[COLLECTED MATERIAL]:

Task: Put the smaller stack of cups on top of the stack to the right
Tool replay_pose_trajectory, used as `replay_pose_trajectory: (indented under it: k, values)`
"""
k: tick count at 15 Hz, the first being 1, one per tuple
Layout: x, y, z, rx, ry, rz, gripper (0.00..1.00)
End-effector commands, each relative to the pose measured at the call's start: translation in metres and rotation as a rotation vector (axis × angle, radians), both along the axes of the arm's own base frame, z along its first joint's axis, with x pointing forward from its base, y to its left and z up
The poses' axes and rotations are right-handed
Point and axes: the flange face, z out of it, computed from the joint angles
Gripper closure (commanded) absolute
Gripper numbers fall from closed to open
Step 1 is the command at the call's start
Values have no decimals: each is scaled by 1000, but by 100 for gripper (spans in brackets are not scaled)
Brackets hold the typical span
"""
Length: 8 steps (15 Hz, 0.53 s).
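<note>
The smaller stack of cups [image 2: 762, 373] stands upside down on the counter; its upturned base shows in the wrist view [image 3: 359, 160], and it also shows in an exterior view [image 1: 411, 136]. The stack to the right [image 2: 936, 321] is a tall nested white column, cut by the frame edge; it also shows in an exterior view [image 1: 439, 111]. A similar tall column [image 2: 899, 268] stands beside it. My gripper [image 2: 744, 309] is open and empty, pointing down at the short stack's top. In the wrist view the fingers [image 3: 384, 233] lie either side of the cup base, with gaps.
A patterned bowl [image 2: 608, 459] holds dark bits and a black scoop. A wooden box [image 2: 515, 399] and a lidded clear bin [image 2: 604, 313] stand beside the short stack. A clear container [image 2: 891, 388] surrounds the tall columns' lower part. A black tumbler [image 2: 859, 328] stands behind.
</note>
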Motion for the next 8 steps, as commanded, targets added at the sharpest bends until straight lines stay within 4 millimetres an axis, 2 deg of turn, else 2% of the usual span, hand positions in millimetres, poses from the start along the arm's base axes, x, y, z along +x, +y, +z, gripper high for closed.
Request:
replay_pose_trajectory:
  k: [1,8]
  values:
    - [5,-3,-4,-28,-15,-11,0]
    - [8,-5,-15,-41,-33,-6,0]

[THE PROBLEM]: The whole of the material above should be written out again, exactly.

[ANSWER BOX]:
Task: Put the smaller stack of cups on top of the stack to the right
Tool replay_pose_trajectory, used as `replay_pose_trajectory: (indented under it: k, values)`
"""
k: tick count at 15 Hz, the first being 1, one per tuple
Layout: x, y, z, rx, ry, rz, gripper (0.00..1.00)
End-effector commands, each relative to the pose measured at the call's start: translation in metres and rotation as a rotation vector (axis × angle, radians), both along the axes of the arm's own base frame, z along its first joint's axis, with x pointing forward from its base, y to its left and z up
The poses' axes and rotations are right-handed
Point and axes: the flange face, z out of it, computed from the joint angles
Gripper closure (commanded) absolute
Gripper numbers fall from closed to open
Step 1 is the command at the call's start
Values have no decimals: each is scaled by 1000, but by 100 for gripper (spans in brackets are not scaled)
Brackets hold the typical span
"""
Length: 8 steps (15 Hz, 0.53 s).
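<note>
The smaller stack of cups [image 2: 762, 373] stands upside down on the counter; its upturned base shows in the wrist view [image 3: 359, 160], and it also shows in an exterior view [image 1: 411, 136]. The stack to the right [image 2: 936, 321] is a tall nested white column, cut by the frame edge; it also shows in an exterior view [image 1: 439, 111]. A similar tall column [image 2: 899, 268] stands beside it. My gripper [image 2: 744, 309] is open and empty, pointing down at the short stack's top. In the wrist view the fingers [image 3: 384, 233] lie either side of the cup base, with gaps.
A patterned bowl [image 2: 608, 459] holds dark bits and a black scoop. A wooden box [image 2: 515, 399] and a lidded clear bin [image 2: 604, 313] stand beside the short stack. A clear container [image 2: 891, 388] surrounds the tall columns' lower part. A black tumbler [image 2: 859, 328] stands behind.
</note>
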Motion for the next 8 steps, as commanded, targets added at the sharpest bends until straight lines stay within 4 millimetres an axis, 2 deg of turn, else 2% of the usual span, hand positions in millimetres, poses from the start along the arm's base axes, x, y, z along +x, +y, +z, gripper high for closed.
Request:
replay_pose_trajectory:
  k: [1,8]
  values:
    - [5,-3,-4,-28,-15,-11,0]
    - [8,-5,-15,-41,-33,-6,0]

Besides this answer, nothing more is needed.